Even though it's an "employer's market" with millions of capable people looking for work due to the recession, many employers are making five key employee retention mistakes.

Mistake #1: Assuming employees "won't dare now leave due to the recession."

Many organizations have discontinued their employee retention programs, figuring they aren't needed because their employees would be crazy to leave now.

While it's true that most of your good employees won't leave now, some employers lose some of their most valuable employees during downturns and recessions.


Having already undergone several waves of layoffs, many organizations now operate as lean as possible, continuing to employ only their critical skills and best performing employees.

If even one of those key or high performing employees leaves, the impact can be significant.

Every time there's more bad economic news, reduced customer orders, or another layoff, many employees ask themselves, "I wonder if I'll be next?"

If another employer, possibly one of your competitors, can offer them a job with more security, don't you think some employees will at least consider it?

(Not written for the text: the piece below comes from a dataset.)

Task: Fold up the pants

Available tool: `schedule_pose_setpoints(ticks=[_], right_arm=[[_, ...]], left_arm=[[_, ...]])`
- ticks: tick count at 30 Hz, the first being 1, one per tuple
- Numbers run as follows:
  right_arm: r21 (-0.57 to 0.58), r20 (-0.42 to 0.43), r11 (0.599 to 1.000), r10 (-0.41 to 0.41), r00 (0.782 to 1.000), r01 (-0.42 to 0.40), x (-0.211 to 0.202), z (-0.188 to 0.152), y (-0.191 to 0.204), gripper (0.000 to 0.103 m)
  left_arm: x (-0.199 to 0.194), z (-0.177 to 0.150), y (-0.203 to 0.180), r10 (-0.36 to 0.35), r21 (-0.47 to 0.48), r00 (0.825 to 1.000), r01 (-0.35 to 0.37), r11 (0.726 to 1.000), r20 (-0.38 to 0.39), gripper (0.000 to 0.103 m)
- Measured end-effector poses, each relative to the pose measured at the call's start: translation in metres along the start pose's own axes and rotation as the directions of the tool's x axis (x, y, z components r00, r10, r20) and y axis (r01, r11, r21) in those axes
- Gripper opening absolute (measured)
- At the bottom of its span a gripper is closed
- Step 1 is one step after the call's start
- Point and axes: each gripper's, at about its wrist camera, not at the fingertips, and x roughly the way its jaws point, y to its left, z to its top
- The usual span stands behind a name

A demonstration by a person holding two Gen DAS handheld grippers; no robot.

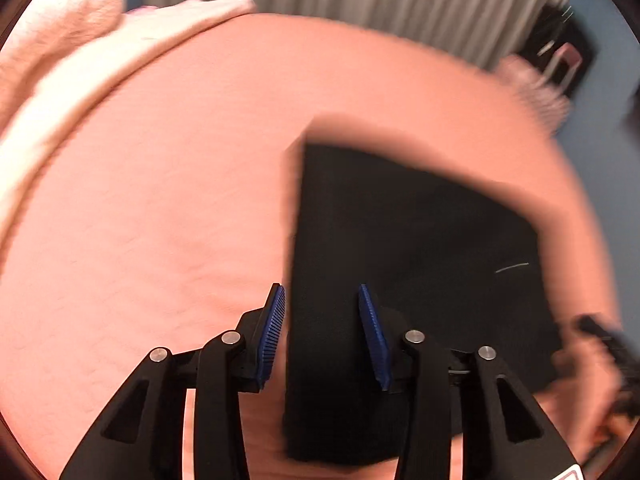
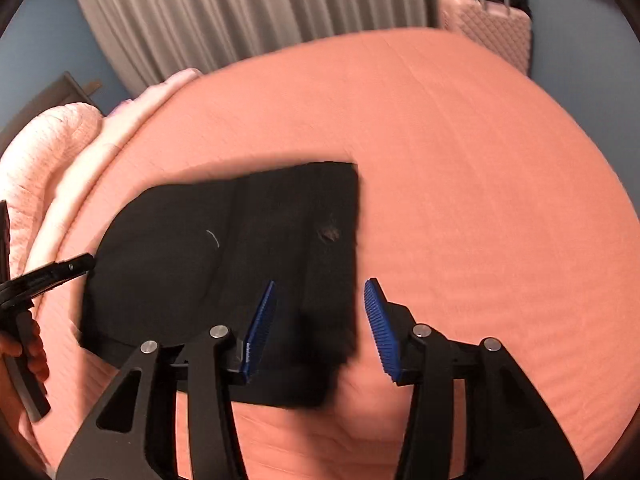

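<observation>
- On the salmon-pink bedspread (image 2: 460, 184), the black pants (image 2: 248, 264) lie folded into a compact block, lower left of centre in the right wrist view and lower right of centre in the left wrist view.
- The left gripper (image 1: 323, 332) hangs over the pants' left edge, its blue pads (image 1: 274, 328) spread wide with nothing between them.
- The right gripper (image 2: 320, 328) hangs over the pants' right edge, fingers likewise wide and empty.
- A pale pink blanket (image 2: 44, 152) is bunched at the left of the frame.
- Grey curtains (image 2: 224, 16) fill the top; a pink suitcase (image 2: 492, 32) stands upper right.
</observation>
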Motion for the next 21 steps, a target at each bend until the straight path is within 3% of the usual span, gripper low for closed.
schedule_pose_setpoints(ticks=[1, 4, 6, 10, 12, 14, 16, 21], right_arm=[[-0.006, 0.022, 1.000, -0.007, 1.000, 0.008, -0.010, -0.007, -0.005, 0.045], [-0.061, 0.053, 0.998, 0.004, 0.999, -0.001, -0.033, -0.018, -0.007, 0.051], [-0.083, 0.074, 0.997, 0.003, 0.997, 0.003, -0.048, -0.023, 0.000, 0.063], [-0.151, 0.095, 0.987, -0.045, 0.994, 0.059, -0.078, -0.037, 0.036, 0.065], [-0.147, 0.115, 0.986, -0.063, 0.991, 0.079, -0.090, -0.044, 0.050, 0.068], [-0.131, 0.127, 0.987, -0.073, 0.989, 0.090, -0.100, -0.046, 0.063, 0.080], [-0.116, 0.165, 0.987, -0.091, 0.982, 0.111, -0.106, -0.042, 0.074, 0.081], [-0.108, 0.172, 0.986, -0.107, 0.979, 0.127, -0.091, -0.019, 0.090, 0.086]], left_arm=[[-0.003, -0.006, 0.008, 0.033, -0.004, 0.999, -0.033, 0.999, 0.020, 0.038], [-0.034, -0.020, 0.024, -0.015, 0.006, 0.994, 0.014, 1.000, 0.104, 0.042], [-0.057, -0.028, 0.009, 0.038, 0.105, 0.989, -0.054, 0.993, 0.146, 0.056], [-0.086, -0.055, -0.030, 0.088, 0.250, 0.976, -0.138, 0.958, 0.202, 0.069], [-0.095, -0.073, -0.047, 0.108, 0.278, 0.974, -0.163, 0.947, 0.201, 0.071], [-0.101, -0.078, -0.066, 0.097, 0.273, 0.976, -0.149, 0.950, 0.193, 0.072], [-0.101, -0.082, -0.076, 0.106, 0.267, 0.977, -0.155, 0.951, 0.187, 0.079], [-0.081, -0.068, -0.091, 0.184, 0.261, 0.968, -0.224, 0.939, 0.168, 0.080]])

Or, if their families are complaining about increased workloads and time away from home, including nights and weekends, and another employer can offer a job with improved work-life balance, won't some consider it?

Is this really the time to potentially risk losing the employees who are getting you through the recession?

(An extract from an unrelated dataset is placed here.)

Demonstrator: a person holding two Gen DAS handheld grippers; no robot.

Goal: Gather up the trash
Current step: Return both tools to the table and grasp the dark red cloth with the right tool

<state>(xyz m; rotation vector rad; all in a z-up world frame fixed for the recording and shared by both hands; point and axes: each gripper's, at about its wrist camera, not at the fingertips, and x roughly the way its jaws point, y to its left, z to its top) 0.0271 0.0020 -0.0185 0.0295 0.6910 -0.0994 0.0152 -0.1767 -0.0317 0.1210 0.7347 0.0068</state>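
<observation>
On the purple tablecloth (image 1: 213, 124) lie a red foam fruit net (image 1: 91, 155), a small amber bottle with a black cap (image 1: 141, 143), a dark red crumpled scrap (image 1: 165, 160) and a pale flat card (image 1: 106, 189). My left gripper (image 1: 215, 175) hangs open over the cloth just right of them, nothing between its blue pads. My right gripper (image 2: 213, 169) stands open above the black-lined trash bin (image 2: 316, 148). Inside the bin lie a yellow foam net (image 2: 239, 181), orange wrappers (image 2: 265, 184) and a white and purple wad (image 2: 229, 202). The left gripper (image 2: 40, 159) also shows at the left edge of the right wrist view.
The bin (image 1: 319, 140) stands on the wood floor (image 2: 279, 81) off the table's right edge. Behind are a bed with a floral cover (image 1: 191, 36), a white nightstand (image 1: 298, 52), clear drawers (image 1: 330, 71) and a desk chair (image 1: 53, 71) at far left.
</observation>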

You want to be looking for ways to better serve and retain customers, not dealing with costly employee turnover.

Reason #2: Assuming other employers aren't hiring or making strategic job offers.

Many organizations have kept only their most valuable employees: the ones with the most skills, knowledge, expertise, important customer relationships, and highest productivity.

All of these are things other employers, especially competitive ones, value.

Even though their talent management plans don't include hiring new employees now, some employers will make special allowances to hire valuable employees away from key competitors.

And, it's also not unheard of for companies to terminate one or more existing employees in order to gain another employer's "star."

Mistake #3: Not talking with your best employees about how they're coping.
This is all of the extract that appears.